Exactly the lines below from the one with "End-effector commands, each" up to and including the one with "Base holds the" make up the answer, with nothing else added.

* Records to use:
*** Begin section ***

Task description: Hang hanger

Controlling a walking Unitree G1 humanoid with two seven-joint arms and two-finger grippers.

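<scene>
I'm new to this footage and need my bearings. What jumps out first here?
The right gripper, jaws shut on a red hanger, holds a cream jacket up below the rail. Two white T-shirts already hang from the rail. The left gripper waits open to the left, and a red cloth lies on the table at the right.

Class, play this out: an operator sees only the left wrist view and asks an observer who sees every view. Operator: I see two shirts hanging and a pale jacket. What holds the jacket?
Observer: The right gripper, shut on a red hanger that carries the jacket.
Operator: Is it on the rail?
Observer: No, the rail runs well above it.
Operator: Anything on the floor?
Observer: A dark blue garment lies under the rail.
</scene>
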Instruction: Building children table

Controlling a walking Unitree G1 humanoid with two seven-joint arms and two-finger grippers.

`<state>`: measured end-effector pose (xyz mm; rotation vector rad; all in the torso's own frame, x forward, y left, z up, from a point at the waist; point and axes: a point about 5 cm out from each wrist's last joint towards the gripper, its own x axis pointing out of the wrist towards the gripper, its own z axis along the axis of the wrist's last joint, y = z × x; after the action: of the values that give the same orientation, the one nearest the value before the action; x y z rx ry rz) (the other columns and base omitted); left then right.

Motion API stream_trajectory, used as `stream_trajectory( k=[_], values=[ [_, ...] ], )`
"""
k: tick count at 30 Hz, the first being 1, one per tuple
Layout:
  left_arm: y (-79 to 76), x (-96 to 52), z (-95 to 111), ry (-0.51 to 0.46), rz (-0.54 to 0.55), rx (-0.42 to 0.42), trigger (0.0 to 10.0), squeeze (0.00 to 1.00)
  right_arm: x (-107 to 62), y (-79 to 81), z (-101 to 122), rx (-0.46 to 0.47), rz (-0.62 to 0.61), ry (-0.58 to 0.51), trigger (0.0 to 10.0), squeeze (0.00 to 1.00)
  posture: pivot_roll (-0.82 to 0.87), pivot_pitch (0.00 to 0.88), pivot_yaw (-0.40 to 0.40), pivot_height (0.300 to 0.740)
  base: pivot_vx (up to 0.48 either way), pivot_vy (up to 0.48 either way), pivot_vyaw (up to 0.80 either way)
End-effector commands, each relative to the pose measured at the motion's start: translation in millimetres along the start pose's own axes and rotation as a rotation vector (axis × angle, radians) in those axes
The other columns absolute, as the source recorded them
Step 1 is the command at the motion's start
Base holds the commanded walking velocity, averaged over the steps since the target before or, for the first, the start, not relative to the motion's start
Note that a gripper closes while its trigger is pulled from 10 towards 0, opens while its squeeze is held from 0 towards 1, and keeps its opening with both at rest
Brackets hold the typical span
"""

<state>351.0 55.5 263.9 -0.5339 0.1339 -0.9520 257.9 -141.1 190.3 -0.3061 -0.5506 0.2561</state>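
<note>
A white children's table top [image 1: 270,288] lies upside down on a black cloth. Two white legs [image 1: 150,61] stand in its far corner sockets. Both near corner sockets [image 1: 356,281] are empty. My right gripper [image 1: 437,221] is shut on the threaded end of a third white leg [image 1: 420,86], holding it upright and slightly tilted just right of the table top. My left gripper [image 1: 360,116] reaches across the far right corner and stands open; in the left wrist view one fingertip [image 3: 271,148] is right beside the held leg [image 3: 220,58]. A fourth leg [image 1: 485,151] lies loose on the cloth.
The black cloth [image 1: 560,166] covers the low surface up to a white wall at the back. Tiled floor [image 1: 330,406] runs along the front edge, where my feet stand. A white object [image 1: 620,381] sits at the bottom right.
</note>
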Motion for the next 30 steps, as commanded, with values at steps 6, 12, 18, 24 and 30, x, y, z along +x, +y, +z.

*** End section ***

* Your solution:
End-effector commands, each relative to the pose measured at the motion's start: translation in millimetres along the start pose's own axes and rotation as a rotation vector (axis × angle, radians) in those axes
The other columns absolute, as the source recorded them
Step 1 is the command at the motion's start
Base holds the commanded walking velocity, averaged over the steps since the target before or, for the first, the start, not relative to the motion's start

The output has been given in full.